You can do what you like with your copy. That's one of the beauties of 
the public domain. Heck, if you--or anyone else--wanted to, you could 
add a running commentary to the book. But it's different when you 
offer your copy to an *actual archive* under the guise of a "perfect 
text."


> i am an active republisher moving a 19th-century paper-book into 
> the 21st-century environment where books are universally available.


You're moving that 19th-century book into the 21st-century 
environment? Wasn't I the first person to move the *digital text* 
(instead of scans) of Mabie's "Books and Culture" onto the Internet, 
where it's freely and universally available?


> as i make clear (in a very colorful way) on this page:
>> >    http://www.greatamericannovel.com/mabie/mabiec001.html
> i'm doing "a 2006 electronic remix of a 19th-century book"...


And you consider a "remix" a "perfect text" of a specific edition--for 
an archive?

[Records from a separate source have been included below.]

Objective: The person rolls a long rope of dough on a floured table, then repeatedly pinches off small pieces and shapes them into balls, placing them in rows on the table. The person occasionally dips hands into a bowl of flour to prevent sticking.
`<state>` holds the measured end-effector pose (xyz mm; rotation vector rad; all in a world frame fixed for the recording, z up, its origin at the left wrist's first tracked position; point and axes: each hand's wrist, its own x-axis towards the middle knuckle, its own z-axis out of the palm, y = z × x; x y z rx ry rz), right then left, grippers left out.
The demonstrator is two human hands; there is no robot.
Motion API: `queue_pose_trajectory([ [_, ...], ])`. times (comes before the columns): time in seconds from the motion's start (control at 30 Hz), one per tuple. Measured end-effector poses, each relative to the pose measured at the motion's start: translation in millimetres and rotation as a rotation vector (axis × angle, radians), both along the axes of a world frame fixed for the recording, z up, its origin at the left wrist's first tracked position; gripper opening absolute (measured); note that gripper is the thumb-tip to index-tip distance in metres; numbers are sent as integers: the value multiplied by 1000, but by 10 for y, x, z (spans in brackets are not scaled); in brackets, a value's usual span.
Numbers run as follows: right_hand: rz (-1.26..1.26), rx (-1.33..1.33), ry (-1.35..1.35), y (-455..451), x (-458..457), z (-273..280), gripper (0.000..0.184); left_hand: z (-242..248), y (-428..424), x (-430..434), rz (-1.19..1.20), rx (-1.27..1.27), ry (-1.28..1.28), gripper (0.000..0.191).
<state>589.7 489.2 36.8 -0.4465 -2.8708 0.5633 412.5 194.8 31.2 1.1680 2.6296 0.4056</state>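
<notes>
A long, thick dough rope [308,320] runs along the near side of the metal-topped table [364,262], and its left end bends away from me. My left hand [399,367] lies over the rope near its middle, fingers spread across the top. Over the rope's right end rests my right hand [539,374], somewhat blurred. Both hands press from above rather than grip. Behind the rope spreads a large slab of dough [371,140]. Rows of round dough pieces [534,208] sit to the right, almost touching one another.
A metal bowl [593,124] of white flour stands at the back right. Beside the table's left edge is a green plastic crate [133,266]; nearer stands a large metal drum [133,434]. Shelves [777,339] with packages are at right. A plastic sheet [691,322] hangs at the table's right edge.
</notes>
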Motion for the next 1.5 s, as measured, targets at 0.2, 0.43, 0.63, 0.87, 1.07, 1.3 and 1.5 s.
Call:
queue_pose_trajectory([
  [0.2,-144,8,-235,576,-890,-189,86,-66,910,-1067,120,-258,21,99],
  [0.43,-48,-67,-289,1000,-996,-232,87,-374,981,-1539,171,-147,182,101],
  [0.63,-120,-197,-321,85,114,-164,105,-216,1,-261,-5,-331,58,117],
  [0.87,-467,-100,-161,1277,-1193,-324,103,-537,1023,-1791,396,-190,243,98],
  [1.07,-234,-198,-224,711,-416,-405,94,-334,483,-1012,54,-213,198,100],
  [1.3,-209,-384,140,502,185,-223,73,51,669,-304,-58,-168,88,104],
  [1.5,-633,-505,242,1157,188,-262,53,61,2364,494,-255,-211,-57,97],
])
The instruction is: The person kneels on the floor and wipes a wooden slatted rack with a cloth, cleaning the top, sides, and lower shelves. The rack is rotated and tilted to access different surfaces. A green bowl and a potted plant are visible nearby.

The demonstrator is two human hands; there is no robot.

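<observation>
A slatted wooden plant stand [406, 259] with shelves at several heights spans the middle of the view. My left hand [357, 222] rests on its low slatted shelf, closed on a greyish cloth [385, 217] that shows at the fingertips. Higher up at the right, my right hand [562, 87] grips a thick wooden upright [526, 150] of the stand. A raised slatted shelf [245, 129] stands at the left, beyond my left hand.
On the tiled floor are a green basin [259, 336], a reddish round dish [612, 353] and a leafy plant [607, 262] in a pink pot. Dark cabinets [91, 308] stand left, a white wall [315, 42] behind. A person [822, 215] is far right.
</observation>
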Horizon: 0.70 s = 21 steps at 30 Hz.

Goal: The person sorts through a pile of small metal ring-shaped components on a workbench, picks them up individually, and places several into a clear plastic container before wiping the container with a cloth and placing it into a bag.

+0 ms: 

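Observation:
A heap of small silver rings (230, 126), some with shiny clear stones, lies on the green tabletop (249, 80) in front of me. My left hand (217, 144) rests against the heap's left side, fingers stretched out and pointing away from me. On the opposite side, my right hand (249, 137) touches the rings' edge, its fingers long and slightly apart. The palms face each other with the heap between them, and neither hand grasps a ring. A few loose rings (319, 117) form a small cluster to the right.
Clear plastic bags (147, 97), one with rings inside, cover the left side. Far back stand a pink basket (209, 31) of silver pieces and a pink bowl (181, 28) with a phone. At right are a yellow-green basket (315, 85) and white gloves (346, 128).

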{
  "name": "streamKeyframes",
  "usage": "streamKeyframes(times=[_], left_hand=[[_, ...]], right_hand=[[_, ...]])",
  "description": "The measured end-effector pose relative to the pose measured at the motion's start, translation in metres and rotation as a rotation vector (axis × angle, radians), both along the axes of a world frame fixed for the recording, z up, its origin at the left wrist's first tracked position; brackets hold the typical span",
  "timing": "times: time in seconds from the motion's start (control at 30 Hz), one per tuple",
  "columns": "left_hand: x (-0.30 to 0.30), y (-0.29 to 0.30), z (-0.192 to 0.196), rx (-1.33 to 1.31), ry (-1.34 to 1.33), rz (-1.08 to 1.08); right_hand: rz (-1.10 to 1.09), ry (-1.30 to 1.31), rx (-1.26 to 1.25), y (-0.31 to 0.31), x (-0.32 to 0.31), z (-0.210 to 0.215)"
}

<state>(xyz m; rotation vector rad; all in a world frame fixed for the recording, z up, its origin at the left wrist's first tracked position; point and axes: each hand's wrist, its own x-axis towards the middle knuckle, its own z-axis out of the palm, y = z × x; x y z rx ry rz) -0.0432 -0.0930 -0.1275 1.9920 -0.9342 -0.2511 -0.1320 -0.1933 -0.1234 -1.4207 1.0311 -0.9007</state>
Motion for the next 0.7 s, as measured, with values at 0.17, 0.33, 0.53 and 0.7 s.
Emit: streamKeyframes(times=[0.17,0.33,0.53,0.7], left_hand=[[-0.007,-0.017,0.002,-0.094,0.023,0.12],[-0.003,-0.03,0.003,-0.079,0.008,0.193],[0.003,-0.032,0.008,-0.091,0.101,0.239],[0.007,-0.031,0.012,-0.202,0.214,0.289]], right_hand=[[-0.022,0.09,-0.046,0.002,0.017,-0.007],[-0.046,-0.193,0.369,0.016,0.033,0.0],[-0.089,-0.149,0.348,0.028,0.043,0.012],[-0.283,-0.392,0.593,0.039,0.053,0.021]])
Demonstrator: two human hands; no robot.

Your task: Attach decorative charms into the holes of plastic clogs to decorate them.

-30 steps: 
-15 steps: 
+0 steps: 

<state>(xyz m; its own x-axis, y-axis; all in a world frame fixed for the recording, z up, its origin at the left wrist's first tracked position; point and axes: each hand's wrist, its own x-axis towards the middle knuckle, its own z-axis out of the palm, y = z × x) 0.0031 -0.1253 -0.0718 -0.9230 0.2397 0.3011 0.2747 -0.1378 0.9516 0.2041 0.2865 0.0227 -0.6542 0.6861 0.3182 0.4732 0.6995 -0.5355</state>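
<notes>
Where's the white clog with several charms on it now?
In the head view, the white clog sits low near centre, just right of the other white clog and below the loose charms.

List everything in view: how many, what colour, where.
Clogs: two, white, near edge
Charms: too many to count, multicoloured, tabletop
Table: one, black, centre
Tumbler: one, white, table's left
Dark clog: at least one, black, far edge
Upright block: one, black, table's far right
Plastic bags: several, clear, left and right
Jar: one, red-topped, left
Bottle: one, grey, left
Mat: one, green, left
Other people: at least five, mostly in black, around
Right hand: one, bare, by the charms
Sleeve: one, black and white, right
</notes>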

What if UM also has different edition of "Books and 
Culture"? Would your remix be a "perfect text" for that edition too? 
Or should they use someone else's remix for that one?


> you'll also find i removed the periods from all chapter heads, both 
> the one after the chapter number and the one after the chapter title;


I consider those errors as well in the context of a "perfect text" for 
an archive. And you not only removed the periods, but you placed the 
chapter number and chapter title, which were on separate lines in the 
original book, on the same line, with an extraneous em dash (actually 
two hyphens) between them. For example, you turned this:

         Chapter I.

    Material and Method.

into this:

    Chapter I -- Material and Method

Now, before you claim that I'm just nitpicking because it's your 
version, here's an excerpt from an email I sent Jon Noring back on 
Jan. 19, 2006 about his "My Antonia" demo project:

> You did introduce some characters that aren't in the original. For example, the titles of the major sections look like this in the original book: 
> 
> 
>    BOOK II
> 
> THE HIRED GIRLS
> 
> 
> In yours, you changed them like this:
> 
> 
> Book II -- The Hired Girls
> 
> 
> with an extra em dash that didn't appear in the original.

(I used an actual em dash in my email to Jon, but changed it to two 
hyphens to save our moderator the trouble of doing it.) :)


> runheads and chapters simply don't need any terminal punctuation. 
> indeed, without it, it's much easier to recognize 'em as what they are. 
> (it's easier for the _computer_ to recognize 'em.   humans don't care.)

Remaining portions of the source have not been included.